**Exercise details**.
Quote every line of the material beneath this one.

**Material provided**.
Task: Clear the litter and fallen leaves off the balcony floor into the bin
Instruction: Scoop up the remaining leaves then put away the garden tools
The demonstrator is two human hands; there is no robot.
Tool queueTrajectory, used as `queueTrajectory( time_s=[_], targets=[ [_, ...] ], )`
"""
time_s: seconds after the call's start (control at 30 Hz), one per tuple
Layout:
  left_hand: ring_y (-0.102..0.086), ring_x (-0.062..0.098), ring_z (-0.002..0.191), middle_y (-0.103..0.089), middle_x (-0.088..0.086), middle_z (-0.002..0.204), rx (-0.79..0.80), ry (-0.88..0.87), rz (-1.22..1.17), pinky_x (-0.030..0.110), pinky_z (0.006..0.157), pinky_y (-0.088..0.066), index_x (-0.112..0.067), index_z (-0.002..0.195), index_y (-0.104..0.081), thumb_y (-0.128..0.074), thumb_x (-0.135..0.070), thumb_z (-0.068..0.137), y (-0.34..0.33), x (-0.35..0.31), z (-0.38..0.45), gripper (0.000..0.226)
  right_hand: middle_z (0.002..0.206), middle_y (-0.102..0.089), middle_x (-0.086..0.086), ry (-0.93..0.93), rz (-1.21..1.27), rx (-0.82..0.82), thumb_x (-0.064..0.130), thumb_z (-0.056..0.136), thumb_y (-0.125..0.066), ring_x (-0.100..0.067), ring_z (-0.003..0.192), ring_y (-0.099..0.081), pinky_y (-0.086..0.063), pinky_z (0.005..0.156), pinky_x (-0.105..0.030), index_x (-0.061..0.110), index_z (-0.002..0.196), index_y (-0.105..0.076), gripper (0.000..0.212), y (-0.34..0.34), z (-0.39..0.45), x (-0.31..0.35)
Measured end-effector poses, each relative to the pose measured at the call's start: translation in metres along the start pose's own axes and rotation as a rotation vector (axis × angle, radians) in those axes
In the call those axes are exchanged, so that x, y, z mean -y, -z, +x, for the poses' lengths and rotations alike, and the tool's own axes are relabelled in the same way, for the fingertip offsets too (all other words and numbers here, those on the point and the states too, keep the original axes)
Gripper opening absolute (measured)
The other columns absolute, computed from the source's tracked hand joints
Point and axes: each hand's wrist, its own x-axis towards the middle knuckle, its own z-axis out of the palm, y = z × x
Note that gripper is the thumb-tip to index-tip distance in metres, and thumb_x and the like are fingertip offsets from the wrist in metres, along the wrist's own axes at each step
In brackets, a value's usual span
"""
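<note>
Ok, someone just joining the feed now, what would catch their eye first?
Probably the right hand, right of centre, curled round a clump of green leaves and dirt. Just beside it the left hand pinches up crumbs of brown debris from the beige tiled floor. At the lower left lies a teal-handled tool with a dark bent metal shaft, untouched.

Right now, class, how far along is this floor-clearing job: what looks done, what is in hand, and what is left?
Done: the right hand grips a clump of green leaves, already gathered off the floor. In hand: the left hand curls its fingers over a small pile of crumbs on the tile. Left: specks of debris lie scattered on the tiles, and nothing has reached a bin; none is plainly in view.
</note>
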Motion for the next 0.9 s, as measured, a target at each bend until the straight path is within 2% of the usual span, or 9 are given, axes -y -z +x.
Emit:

**Reply to the exercise**.
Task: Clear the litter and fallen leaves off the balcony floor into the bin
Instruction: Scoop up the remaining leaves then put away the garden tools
The demonstrator is two human hands; there is no robot.
Tool queueTrajectory, used as `queueTrajectory( time_s=[_], targets=[ [_, ...] ], )`
"""
time_s: seconds after the call's start (control at 30 Hz), one per tuple
Layout:
  left_hand: ring_y (-0.102..0.086), ring_x (-0.062..0.098), ring_z (-0.002..0.191), middle_y (-0.103..0.089), middle_x (-0.088..0.086), middle_z (-0.002..0.204), rx (-0.79..0.80), ry (-0.88..0.87), rz (-1.22..1.17), pinky_x (-0.030..0.110), pinky_z (0.006..0.157), pinky_y (-0.088..0.066), index_x (-0.112..0.067), index_z (-0.002..0.195), index_y (-0.104..0.081), thumb_y (-0.128..0.074), thumb_x (-0.135..0.070), thumb_z (-0.068..0.137), y (-0.34..0.33), x (-0.35..0.31), z (-0.38..0.45), gripper (0.000..0.226)
  right_hand: middle_z (0.002..0.206), middle_y (-0.102..0.089), middle_x (-0.086..0.086), ry (-0.93..0.93), rz (-1.21..1.27), rx (-0.82..0.82), thumb_x (-0.064..0.130), thumb_z (-0.056..0.136), thumb_y (-0.125..0.066), ring_x (-0.100..0.067), ring_z (-0.003..0.192), ring_y (-0.099..0.081), pinky_y (-0.086..0.063), pinky_z (0.005..0.156), pinky_x (-0.105..0.030), index_x (-0.061..0.110), index_z (-0.002..0.196), index_y (-0.105..0.076), gripper (0.000..0.212), y (-0.34..0.34), z (-0.39..0.45), x (-0.31..0.35)
Measured end-effector poses, each relative to the pose measured at the call's start: translation in metres along the start pose's own axes and rotation as a rotation vector (axis × angle, radians) in those axes
In the call those axes are exchanged, so that x, y, z mean -y, -z, +x, for the poses' lengths and rotations alike, and the tool's own axes are relabelled in the same way, for the fingertip offsets too (all other words and numbers here, those on the point and the states too, keep the original axes)
Gripper opening absolute (measured)
The other columns absolute, computed from the source's tracked hand joints
Point and axes: each hand's wrist, its own x-axis towards the middle knuckle, its own z-axis out of the palm, y = z × x
Note that gripper is the thumb-tip to index-tip distance in metres, and thumb_x and the like are fingertip offsets from the wrist in metres, along the wrist's own axes at each step
In brackets, a value's usual span
"""
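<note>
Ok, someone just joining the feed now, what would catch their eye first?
Probably the right hand, right of centre, curled round a clump of green leaves and dirt. Just beside it the left hand pinches up crumbs of brown debris from the beige tiled floor. At the lower left lies a teal-handled tool with a dark bent metal shaft, untouched.

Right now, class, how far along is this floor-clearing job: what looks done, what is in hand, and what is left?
Done: the right hand grips a clump of green leaves, already gathered off the floor. In hand: the left hand curls its fingers over a small pile of crumbs on the tile. Left: specks of debris lie scattered on the tiles, and nothing has reached a bin; none is plainly in view.
</note>
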Motion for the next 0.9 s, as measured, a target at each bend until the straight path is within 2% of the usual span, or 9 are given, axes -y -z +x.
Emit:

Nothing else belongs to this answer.